To support hetrogenous set of Nodes that cannot run P2PRC
This stems from a personal issue I have when doing research on CheriBSD kernel. For my research I am using the ARM morello which is a 128bit ARMv8 processor. At the moment Go programs can cannot compile and run inside the CPU. This means I cannot run P2PRC at the moment inside the ARM morello to remotely access it when it's behind NAT using P2PRC. This would indeed be a common problem when running against various Architectures that do not support running P2PRC. As you will see soon this also creates oppurtunity space to scale faster to nodes in a local network and would introduce a new layer fault tolerance within a local network nodes.
Assumptions:
- I have a Morello board that cannot run P2PRC
- The Morello has a local IP address (ex: 192.168.0.10)
- I have 2 laptops running P2PRC in that local network.
- This means I have 2 ways to access the Morello board: Which is to SSH
into either 2 laptops and then SSH into 192.168.0.10 to gain access to the board. Wouldn't it be great to automate this whole layer and as well look into custom tasks into the hetrogenous hardware.
Set of interesting possible:
We build a cool set possibilities before and use this to build up the implementation plan.
- We can use P2PRC access the morello board remotely in a single command.
- We can use the P2PRC protocol to run servers inside the morello board via traversed
node locally which can access that Node.
- Spin servers on node not running P2PRC using the P2PRC standard abstractions.
- Auto-setup P2PRC nodes with just SSH access via potencially a DSL.

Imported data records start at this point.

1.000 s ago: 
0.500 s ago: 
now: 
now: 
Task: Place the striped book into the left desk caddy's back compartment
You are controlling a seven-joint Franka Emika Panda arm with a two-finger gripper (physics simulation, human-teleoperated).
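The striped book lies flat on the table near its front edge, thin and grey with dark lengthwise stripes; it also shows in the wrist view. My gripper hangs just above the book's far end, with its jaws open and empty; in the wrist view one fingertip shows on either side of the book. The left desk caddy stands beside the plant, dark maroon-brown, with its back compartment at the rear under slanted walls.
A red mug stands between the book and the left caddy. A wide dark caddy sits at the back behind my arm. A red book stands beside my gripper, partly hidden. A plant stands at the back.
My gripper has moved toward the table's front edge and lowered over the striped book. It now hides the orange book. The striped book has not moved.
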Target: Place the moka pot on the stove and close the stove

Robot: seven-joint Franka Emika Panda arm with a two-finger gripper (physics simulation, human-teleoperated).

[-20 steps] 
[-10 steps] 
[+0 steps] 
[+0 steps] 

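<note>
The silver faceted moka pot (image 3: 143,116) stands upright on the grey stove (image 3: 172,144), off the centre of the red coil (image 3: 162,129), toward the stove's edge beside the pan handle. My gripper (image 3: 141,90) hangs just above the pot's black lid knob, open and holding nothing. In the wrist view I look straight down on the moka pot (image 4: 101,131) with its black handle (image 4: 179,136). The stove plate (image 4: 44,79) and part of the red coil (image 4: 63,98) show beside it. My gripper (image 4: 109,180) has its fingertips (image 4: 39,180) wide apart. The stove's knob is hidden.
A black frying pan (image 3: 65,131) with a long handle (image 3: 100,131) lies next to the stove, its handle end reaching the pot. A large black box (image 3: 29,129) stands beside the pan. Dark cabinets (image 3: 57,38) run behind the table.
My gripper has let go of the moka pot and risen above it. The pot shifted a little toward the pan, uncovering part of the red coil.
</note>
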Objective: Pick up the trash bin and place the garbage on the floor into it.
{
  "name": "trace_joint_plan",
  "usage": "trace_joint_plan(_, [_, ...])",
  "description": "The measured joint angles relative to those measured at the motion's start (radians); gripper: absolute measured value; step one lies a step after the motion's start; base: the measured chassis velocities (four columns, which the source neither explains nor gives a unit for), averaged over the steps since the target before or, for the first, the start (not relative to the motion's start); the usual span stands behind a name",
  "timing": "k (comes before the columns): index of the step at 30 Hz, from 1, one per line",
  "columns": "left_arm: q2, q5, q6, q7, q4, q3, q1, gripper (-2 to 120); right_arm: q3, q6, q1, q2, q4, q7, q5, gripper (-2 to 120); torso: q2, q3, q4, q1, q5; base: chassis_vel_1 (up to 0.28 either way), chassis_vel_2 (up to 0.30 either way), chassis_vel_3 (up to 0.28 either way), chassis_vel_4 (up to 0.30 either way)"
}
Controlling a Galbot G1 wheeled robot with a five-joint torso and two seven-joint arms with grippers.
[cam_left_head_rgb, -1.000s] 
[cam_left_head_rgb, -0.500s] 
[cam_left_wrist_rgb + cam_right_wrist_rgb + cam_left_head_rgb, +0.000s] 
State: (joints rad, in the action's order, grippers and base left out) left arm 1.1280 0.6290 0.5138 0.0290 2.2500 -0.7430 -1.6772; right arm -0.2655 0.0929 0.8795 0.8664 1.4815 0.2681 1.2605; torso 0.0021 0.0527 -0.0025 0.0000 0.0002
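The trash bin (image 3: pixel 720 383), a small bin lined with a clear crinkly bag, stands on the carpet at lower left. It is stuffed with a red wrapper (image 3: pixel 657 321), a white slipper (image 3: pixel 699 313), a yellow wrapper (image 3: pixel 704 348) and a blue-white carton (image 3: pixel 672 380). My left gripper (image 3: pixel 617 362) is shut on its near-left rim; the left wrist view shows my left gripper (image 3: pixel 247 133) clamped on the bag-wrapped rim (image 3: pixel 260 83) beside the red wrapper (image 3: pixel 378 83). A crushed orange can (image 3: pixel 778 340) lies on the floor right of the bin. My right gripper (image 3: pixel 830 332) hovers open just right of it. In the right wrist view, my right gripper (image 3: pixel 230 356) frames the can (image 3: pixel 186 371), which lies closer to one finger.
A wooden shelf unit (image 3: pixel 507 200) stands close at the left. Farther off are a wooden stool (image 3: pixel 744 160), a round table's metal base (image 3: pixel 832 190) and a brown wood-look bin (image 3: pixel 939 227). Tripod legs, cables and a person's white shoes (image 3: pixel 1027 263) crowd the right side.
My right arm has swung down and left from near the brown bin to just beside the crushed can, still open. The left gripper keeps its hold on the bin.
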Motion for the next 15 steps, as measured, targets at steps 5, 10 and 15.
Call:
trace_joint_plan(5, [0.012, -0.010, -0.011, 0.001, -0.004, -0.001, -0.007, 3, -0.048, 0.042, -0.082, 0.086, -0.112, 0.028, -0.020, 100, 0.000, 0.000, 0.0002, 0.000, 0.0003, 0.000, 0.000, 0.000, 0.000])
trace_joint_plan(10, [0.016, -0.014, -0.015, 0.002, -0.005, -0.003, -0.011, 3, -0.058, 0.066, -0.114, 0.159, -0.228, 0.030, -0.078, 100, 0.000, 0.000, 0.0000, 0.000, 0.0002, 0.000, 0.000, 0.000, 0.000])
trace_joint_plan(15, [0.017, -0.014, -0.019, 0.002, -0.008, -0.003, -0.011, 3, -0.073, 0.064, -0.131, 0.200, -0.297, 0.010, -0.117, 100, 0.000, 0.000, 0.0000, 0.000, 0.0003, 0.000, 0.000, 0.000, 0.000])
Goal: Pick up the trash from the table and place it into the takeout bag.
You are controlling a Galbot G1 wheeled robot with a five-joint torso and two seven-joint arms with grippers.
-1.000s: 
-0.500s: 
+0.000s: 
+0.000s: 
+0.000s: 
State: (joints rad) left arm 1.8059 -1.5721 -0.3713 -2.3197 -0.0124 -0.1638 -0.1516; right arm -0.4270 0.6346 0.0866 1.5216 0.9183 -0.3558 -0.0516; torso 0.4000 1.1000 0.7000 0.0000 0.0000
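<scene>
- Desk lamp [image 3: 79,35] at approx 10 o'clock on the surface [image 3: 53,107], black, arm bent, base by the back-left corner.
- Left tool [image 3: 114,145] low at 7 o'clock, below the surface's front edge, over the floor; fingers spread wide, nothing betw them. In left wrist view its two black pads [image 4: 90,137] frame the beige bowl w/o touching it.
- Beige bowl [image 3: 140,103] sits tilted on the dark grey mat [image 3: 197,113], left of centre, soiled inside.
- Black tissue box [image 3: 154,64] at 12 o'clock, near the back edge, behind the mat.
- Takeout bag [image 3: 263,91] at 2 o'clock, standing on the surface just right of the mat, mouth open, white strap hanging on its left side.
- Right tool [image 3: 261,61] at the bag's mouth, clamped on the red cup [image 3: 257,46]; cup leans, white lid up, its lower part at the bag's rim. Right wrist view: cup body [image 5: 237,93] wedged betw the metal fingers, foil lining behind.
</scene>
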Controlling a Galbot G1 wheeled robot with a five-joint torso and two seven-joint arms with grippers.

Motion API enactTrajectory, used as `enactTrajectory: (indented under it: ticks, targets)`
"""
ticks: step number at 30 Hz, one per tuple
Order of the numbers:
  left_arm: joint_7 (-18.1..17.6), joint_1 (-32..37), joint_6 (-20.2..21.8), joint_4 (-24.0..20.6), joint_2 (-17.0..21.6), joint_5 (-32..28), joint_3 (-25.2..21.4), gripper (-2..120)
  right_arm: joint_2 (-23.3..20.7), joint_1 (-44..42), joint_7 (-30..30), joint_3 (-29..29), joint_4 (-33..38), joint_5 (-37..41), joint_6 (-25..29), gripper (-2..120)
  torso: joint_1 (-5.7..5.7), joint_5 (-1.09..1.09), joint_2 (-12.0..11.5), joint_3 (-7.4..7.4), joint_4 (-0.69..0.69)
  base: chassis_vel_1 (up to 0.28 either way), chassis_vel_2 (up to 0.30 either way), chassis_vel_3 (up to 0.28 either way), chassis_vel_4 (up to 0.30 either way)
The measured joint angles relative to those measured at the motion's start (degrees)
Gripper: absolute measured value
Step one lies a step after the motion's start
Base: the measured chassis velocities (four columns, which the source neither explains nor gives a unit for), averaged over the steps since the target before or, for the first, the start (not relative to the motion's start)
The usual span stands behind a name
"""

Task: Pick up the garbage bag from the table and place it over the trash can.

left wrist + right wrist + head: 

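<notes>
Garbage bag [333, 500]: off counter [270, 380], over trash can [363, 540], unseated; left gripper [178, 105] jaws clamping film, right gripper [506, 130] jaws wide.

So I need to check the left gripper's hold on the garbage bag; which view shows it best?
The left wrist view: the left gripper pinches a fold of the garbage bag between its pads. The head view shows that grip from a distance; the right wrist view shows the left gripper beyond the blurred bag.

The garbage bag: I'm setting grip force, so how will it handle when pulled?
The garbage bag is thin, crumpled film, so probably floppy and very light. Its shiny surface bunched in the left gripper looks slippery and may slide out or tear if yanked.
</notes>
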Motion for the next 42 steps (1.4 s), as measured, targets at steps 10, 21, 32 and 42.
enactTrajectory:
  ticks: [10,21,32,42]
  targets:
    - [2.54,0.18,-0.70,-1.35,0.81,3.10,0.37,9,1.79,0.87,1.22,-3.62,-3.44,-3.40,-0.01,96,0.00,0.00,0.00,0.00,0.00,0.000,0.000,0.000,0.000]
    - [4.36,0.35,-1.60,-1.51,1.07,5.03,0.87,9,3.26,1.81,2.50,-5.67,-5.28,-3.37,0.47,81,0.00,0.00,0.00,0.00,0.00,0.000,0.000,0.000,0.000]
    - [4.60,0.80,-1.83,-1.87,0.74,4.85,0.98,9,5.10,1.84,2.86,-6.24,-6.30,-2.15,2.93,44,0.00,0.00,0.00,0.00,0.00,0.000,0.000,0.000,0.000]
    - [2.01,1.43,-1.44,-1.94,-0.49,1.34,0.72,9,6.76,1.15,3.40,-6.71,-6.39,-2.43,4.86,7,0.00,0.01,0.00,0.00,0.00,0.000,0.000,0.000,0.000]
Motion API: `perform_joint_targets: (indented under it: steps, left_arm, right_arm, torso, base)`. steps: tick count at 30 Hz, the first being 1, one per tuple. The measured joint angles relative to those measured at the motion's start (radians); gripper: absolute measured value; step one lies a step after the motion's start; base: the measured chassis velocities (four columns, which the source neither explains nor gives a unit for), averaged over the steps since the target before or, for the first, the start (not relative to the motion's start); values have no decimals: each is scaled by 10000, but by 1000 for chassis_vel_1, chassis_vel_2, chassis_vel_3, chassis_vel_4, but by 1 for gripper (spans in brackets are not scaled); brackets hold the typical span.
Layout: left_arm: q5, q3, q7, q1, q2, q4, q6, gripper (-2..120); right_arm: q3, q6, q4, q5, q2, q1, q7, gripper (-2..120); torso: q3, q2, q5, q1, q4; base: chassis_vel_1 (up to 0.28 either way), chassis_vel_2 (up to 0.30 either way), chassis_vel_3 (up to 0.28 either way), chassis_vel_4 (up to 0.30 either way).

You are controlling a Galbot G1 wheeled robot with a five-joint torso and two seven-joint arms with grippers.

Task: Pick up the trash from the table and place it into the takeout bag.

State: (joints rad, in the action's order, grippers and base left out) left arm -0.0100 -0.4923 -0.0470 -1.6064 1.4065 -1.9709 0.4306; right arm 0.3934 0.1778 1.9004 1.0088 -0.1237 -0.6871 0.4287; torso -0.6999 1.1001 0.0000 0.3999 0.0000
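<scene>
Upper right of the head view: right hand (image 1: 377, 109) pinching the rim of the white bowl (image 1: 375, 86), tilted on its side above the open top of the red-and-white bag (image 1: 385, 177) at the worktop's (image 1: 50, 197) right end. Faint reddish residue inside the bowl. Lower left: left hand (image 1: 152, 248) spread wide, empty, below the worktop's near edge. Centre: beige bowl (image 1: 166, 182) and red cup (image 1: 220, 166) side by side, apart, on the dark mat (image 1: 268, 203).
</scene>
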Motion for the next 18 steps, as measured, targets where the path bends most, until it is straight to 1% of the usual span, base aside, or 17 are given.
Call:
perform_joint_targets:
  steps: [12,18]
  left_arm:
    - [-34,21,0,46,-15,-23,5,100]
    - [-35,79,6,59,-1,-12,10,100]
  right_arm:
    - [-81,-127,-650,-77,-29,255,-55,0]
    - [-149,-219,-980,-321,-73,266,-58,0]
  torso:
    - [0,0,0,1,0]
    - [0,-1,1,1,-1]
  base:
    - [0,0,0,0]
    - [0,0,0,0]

- A neat use case for CHERI for instance would be use the architecture to run light
weight hypervisors.
Implementation
- To use implementations similar to socat to ensure we can bind address of local nodes to a node running P2PRC and the node running P2PRC can do a local map port.
- We are working on hardening the implementation of the –mp (Map port) to even map ports to machines which remotely running P2PRC. This means of instance I can issue a command to the Morello board without the morello board being in my local network.
- We would want to implement the exsisting P2PRC public key mechanism as well so that other nodes can access the Morello board who have permission access.